Evidence for disturbances of copper metabolism in dystonia: from the image towards a new concept

G Becker, D Berg, M Francis, M Naumann
Neurology 2001 December 26, 57 (12): 2290-4
The pathogenesis of idiopathic adult onset dystonia (ID) is still unclear. Although neuropathologic studies did not reveal consistent abnormalities, electrophysiologic and neuroimaging findings point toward a disinhibition and overactivity of the frontal motor cortical areas caused by an altered basal ganglia outflow. The lentiform nuclei are assumed to play a major role in this scenario. Recent neurochemical analysis of brain tissue stimulated by transcranial ultrasound studies demonstrated an increased copper content of the lentiform nuclei in patients with ID. The shift of brain copper level may substantially influence neuronal activity causing a reduced inhibitory output from the lentiform nuclei to the motor cortex.

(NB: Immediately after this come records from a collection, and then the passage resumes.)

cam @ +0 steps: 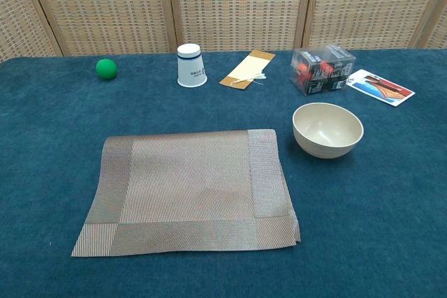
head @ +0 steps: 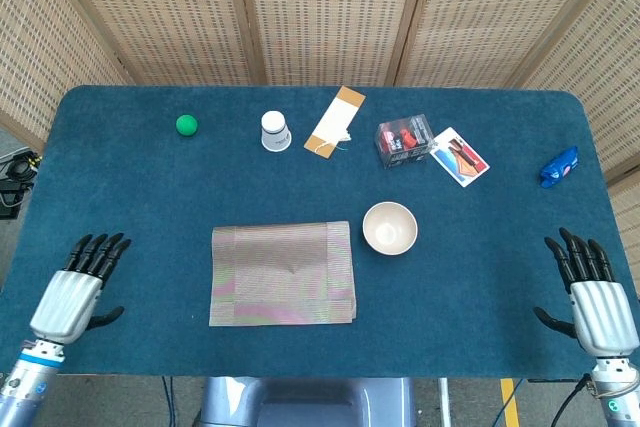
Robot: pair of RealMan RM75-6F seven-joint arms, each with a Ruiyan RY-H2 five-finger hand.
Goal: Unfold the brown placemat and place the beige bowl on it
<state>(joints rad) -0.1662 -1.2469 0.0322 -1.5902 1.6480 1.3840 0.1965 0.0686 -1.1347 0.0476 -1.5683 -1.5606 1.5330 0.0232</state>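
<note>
The brown placemat (head: 282,273) (cam: 190,190) lies folded near the table's front middle, its fold layer showing along the right side. Just to its right the beige bowl (head: 389,227) (cam: 327,129) stands upright and empty. My left hand (head: 72,292) hovers over the front left of the table, fingers spread, holding nothing, well left of the mat. My right hand (head: 590,287) is at the front right edge, fingers spread and empty, far right of the bowl. The chest view shows neither hand.
Along the far side sit a green ball (head: 186,125), an upturned white paper cup (head: 275,131), a tan card (head: 335,121), a clear box (head: 403,139), a picture card (head: 459,156) and a blue object (head: 559,166). The blue cloth table (head: 150,197) is backed by wicker screens.
</note>
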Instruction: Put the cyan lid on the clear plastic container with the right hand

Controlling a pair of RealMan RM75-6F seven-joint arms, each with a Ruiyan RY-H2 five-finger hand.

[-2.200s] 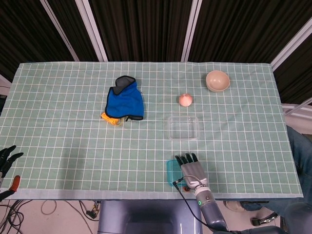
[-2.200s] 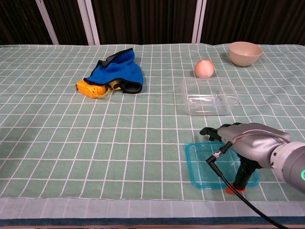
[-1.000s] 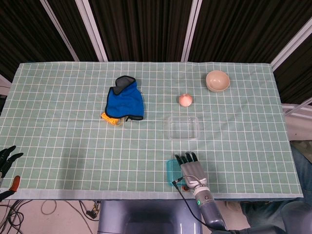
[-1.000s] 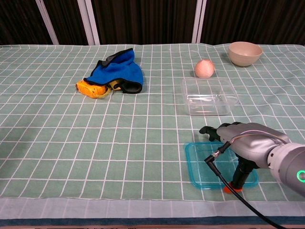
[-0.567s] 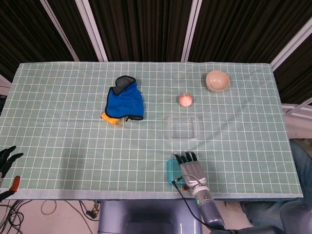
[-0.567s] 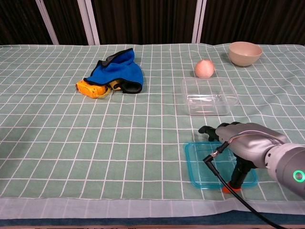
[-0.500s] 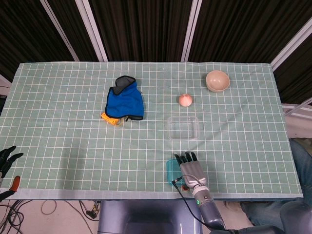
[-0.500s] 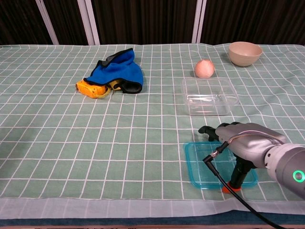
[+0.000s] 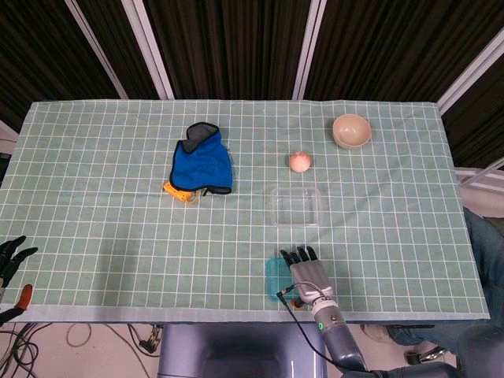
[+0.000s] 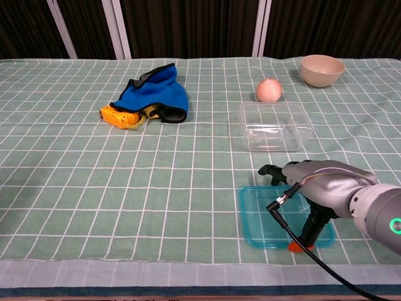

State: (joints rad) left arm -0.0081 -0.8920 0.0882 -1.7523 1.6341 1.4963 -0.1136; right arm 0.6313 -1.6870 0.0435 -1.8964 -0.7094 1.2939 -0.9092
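My right hand [image 10: 319, 188] is hovering over the lid [image 10: 269, 221], fingers spread, gripping nothing. Flat on the cloth, the lid is risking a slip. The container [image 10: 276, 126] is sitting just beyond my fingertips.

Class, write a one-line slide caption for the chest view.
Right hand over the cyan lid near the table's front edge, the clear container open beyond.

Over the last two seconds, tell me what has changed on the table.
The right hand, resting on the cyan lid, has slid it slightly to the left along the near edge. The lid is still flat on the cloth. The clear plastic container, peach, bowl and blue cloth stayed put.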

The reason for the presumably altered copper metabolism is not clear, but preliminary findings suggest that reduced levels of the Menkes protein, a membrane ATPase exporting copper out of the cells, may be implicated. Disturbances of brain copper metabolism may explain various phenomena of ID; however, it needs to be determined whether these observations represent the basic pathogenetic mechanism of ID or reflect another as yet unidentified pathologic process.